# Work instructions
Line by line, reproduce exactly the beginning of the listing below, ending with the line that contains "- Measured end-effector" and adding nothing.

# The data
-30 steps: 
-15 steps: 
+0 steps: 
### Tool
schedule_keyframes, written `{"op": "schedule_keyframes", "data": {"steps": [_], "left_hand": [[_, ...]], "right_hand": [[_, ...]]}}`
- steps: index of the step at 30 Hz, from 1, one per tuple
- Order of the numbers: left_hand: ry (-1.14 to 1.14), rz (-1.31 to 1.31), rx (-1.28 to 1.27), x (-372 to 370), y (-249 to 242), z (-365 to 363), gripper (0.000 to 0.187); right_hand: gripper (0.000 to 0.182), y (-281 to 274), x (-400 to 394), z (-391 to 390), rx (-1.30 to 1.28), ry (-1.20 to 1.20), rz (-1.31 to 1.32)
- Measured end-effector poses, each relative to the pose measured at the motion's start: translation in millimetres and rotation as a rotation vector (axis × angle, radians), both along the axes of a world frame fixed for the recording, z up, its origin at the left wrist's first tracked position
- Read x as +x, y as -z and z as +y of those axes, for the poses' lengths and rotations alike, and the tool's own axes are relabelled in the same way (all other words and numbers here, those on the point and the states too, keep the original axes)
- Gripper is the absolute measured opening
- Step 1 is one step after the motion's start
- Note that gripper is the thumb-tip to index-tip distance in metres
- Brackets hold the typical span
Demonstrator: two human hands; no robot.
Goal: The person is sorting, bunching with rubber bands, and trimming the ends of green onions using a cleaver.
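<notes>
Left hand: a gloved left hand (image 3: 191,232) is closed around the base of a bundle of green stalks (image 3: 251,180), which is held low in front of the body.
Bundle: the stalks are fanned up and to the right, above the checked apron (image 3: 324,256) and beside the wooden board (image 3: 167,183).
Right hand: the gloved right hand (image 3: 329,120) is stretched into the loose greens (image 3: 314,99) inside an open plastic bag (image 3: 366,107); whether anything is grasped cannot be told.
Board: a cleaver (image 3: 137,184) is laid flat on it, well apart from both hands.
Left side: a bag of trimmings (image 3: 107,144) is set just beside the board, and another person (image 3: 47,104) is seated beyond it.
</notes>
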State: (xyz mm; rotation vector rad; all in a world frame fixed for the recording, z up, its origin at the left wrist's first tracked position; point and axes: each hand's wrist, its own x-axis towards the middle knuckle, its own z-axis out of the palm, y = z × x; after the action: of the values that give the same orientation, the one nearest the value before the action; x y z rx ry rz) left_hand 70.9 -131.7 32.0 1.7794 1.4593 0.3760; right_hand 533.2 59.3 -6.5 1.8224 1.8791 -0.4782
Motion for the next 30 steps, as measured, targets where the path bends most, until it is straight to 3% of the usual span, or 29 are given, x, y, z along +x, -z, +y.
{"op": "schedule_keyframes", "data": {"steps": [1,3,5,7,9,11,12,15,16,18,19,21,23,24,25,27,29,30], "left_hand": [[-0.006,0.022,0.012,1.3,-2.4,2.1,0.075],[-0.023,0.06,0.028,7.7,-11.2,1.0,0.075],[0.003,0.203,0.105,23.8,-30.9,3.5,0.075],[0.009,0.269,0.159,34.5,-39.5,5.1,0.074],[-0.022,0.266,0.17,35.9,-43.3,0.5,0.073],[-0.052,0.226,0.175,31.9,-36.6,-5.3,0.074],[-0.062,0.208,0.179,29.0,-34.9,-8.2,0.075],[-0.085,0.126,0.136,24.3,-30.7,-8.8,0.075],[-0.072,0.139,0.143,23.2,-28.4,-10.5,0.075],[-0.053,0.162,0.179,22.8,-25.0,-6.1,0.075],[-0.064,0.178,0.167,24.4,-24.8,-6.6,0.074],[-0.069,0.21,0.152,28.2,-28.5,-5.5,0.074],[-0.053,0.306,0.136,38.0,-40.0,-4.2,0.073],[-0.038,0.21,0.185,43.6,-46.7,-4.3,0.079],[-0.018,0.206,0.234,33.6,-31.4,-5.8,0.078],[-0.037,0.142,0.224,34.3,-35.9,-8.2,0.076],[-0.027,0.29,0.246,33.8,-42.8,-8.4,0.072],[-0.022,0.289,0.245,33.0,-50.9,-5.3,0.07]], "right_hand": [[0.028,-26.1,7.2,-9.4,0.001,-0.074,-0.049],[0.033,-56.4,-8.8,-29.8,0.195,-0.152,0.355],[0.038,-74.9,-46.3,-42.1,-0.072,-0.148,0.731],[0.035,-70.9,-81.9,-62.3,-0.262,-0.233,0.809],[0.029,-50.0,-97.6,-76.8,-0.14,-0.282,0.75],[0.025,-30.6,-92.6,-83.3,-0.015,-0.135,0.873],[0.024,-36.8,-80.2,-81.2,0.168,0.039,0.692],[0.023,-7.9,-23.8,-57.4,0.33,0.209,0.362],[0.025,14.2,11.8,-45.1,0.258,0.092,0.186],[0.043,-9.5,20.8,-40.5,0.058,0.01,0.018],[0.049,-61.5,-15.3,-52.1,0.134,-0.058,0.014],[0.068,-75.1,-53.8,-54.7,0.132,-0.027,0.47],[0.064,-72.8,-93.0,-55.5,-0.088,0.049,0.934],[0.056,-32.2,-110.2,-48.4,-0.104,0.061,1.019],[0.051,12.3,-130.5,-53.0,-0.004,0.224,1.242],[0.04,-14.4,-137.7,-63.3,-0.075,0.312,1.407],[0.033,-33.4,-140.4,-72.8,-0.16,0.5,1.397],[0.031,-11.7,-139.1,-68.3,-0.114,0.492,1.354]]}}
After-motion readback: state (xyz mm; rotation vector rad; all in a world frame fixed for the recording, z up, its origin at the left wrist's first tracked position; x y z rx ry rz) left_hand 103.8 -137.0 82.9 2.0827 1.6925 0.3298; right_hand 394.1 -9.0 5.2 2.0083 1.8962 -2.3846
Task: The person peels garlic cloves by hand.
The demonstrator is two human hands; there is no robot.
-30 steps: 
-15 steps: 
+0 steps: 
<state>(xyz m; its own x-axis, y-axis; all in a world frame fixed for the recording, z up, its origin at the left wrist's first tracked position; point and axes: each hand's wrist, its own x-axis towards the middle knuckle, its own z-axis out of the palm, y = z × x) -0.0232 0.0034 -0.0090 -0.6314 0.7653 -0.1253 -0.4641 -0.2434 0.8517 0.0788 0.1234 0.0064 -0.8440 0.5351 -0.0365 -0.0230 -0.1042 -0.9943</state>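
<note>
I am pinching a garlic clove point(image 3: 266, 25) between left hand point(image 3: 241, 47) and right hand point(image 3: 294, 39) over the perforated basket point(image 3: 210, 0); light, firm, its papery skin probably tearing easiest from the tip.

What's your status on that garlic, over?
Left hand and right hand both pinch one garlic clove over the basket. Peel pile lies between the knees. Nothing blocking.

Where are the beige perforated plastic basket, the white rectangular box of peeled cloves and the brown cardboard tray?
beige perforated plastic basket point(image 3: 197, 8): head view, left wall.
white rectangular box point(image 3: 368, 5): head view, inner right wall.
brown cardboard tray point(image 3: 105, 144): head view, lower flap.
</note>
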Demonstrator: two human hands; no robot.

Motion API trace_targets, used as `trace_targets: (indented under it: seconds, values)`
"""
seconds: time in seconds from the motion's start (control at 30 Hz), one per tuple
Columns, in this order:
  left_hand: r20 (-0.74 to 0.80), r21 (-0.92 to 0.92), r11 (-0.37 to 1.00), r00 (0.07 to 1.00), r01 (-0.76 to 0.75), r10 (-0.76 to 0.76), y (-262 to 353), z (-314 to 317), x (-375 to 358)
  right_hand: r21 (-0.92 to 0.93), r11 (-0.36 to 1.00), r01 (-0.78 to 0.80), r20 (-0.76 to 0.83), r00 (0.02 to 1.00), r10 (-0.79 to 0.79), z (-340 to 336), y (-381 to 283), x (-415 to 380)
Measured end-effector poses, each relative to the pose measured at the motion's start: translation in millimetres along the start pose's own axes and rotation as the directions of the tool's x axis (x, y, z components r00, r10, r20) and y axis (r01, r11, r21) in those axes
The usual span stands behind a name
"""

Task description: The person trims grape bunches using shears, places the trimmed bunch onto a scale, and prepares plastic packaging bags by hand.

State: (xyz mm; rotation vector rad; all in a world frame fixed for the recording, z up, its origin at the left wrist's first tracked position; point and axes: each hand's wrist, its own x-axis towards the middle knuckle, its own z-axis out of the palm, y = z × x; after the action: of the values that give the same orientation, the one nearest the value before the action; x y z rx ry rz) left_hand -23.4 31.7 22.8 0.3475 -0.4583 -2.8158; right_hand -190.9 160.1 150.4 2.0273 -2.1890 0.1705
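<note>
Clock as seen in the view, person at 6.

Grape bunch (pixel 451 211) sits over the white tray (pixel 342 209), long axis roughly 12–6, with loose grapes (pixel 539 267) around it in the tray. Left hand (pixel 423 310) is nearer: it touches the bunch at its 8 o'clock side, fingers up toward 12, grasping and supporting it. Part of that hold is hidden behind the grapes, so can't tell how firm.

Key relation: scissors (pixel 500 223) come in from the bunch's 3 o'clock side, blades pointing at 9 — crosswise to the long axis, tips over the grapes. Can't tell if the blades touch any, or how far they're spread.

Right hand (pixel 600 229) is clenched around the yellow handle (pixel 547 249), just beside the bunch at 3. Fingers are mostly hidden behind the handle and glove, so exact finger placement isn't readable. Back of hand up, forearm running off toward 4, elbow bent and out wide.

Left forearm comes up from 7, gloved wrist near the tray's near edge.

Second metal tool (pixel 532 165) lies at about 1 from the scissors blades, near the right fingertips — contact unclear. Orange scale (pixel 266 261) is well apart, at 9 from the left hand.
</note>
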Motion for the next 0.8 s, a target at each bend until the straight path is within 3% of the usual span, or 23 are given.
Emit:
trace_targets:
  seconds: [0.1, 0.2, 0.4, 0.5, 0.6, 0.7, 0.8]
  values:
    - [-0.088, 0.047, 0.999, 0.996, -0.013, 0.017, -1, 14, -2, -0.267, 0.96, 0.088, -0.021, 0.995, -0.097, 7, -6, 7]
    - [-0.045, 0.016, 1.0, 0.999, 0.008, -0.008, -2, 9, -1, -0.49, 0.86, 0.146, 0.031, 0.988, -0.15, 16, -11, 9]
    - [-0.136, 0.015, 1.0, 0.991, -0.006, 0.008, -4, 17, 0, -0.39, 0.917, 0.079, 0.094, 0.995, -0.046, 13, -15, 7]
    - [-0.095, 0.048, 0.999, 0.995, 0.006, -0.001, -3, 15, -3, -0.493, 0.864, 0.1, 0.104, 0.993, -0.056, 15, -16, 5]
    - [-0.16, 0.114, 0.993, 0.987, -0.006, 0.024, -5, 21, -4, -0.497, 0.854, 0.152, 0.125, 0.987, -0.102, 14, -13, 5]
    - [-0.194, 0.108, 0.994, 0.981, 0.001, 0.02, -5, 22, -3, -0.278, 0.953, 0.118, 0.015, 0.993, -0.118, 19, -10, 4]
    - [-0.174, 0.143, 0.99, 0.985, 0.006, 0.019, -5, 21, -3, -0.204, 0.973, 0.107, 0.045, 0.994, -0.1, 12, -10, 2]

# Solution to the problem
-30 steps: 
-15 steps: 
+0 steps: 
### Tool
schedule_keyframes, written `{"op": "schedule_keyframes", "data": {"steps": [_], "left_hand": [[_, ...]], "right_hand": [[_, ...]]}}`
- steps: index of the step at 30 Hz, from 1, one per tuple
- Order of the numbers: left_hand: ry (-1.14 to 1.14), rz (-1.31 to 1.31), rx (-1.28 to 1.27), x (-372 to 370), y (-249 to 242), z (-365 to 363), gripper (0.000 to 0.187); right_hand: gripper (0.000 to 0.182), y (-281 to 274), x (-400 to 394), z (-391 to 390), rx (-1.30 to 1.28), ry (-1.20 to 1.20), rz (-1.31 to 1.32)
- Measured end-effector poses, each relative to the pose measured at the motion's start: translation in millimetres and rotation as a rotation vector (axis × angle, radians), both along the axes of a world frame fixed for the recording, z up, its origin at the left wrist's first tracked position

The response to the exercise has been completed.